Now I realise that some people are actually really offended by it, and some are REALLY misguided and think we have a choice whether to feed our babies when out, or we should stay in, or give our baby a bottle, or not feed on demand, or EVEN that we do it just to offend and embarrass other people, and are deliberately in-your-face and get some kind of kicks from it!

I wonder what people would get more offended and likely to complain about, in the same public park / green / woods / beach: A woman sitting on a bench discretely feeding her baby, or a woman laying topless, sunbathing!

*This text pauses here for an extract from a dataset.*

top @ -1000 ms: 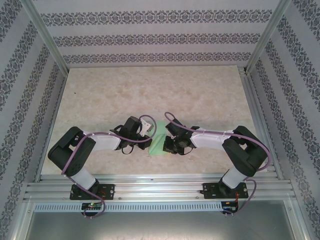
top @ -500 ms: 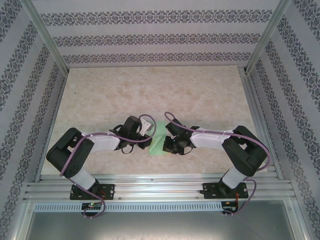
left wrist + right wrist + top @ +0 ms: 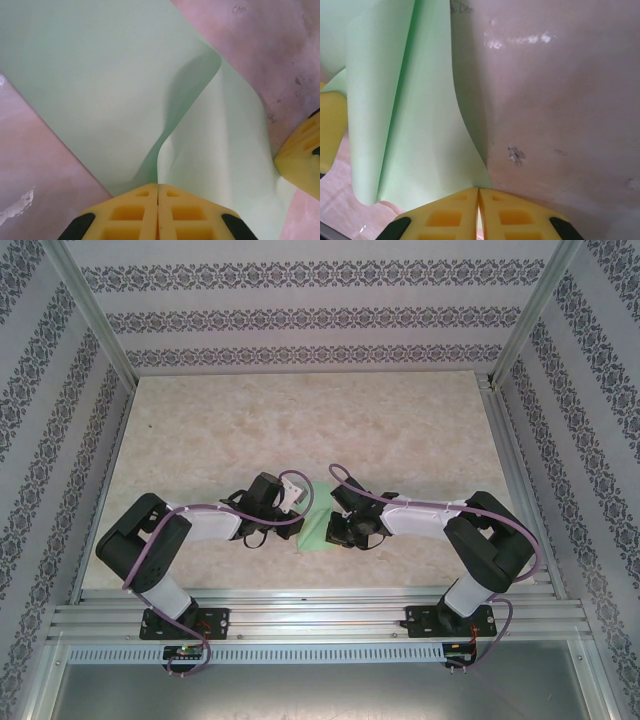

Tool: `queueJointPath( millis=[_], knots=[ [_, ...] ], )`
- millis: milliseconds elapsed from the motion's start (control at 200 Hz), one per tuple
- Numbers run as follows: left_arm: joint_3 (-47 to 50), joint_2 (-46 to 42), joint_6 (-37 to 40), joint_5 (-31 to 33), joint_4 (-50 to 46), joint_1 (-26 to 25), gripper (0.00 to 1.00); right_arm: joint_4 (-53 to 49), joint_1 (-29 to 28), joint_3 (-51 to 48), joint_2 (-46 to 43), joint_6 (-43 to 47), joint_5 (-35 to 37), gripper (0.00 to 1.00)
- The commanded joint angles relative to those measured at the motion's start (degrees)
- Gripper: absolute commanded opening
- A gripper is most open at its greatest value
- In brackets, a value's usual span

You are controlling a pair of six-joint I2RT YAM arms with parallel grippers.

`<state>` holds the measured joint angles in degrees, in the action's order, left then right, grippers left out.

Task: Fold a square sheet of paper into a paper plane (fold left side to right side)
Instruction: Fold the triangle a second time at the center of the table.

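Note:
The square sheet of paper is light mint green and lies between my two grippers on the near middle of the table. In the left wrist view the paper bends up into a raised curl. My left gripper is shut on its near edge, yellow pads pressed together. My right gripper is shut on the opposite edge of the paper, which rises in a curved flap. In the top view the left gripper and right gripper stand close together, facing each other across the sheet.
The marbled beige table stretches away behind the arms. Patterned walls close it in on three sides, and an aluminium rail carrying both arm bases runs along the near edge. The other gripper's yellow finger shows at the right.
Both arms have stayed almost still with their grips unchanged. A little more of the green paper now shows on the far side between the grippers.

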<state>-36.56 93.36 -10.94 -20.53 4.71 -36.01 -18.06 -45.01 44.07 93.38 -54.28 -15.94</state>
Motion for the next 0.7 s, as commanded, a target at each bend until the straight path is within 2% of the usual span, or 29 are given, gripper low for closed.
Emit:
queueJointPath(
  millis=[0, 525, 694],
  knots=[
    [-1.3, 1.15, 1.1, -0.37, 1.71, 0.48, 0.07, -2.94, -1.39, -0.92, 2.94, 0.72, 0.81, 0.12],
    [-1.63, 2.49, 1.54, 0.41, 1.09, 0.44, 0.07, -3.21, -1.48, -0.44, 1.9, 1.26, 1.01, 0.12],
    [-1.33, 2.44, 1.62, 0.76, 0.61, 0.44, 0.06, -3.77, -1.31, 1.12, -2.63, 1.9, 2.2, 0.16]
  ],
)
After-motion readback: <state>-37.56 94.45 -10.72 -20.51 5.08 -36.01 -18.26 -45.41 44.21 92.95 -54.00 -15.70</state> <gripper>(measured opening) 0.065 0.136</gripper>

There is NOTHING sexual about breastfeeding, and hardly any of the breast is actually seen, it's best for baby and it naturally works on an on-demand basis, so if you choose to breastfeed (after all, the government and health professionals are always shoving it down our throats that "breast is best") you just WILL need to feed your baby in public at least sometimes - there's no avoiding it, even if you want to.

After browsing online forums on people's opinions on this, I now feel really self-conscious about feeding Anna in public.

What is a mum to do? All I want to do is what is best for my daughter, but people always seem to want to interfere or judge you: You're scowled at for giving baby a bottle and judged for not giving your baby what is 'best' for them, and you're judged if you breastfeed in public because you're a so-called exhibitionist, feminist making a point or wanting to make other people uncomfortable by waving your tit around.

Pfft. I think it's a shame that we are made to feel uncomfortable or embarrassed, or judged... I guess it's best just to ignore what other people think, or may say to you about feeding your baby (whether you're bottle or boob feeding) - Just do what you know is best - It's your baby, and your right to choose after all!
 
I guess it's best just to ignore what other people think, or may say to you about feeding your baby (whether you're bottle or boob feeding) - Just do what you know is best - It's your baby, and your right to choose after all!

Well said! As long as you are comfortable that you are doing what you feel is best for your baby, and your baby is happy, healthy and well looked after then that's what is important.

And what does it really matter what some old woman that a/ you'll never see again, and b/ is about 50 years out of date on her information, thinks?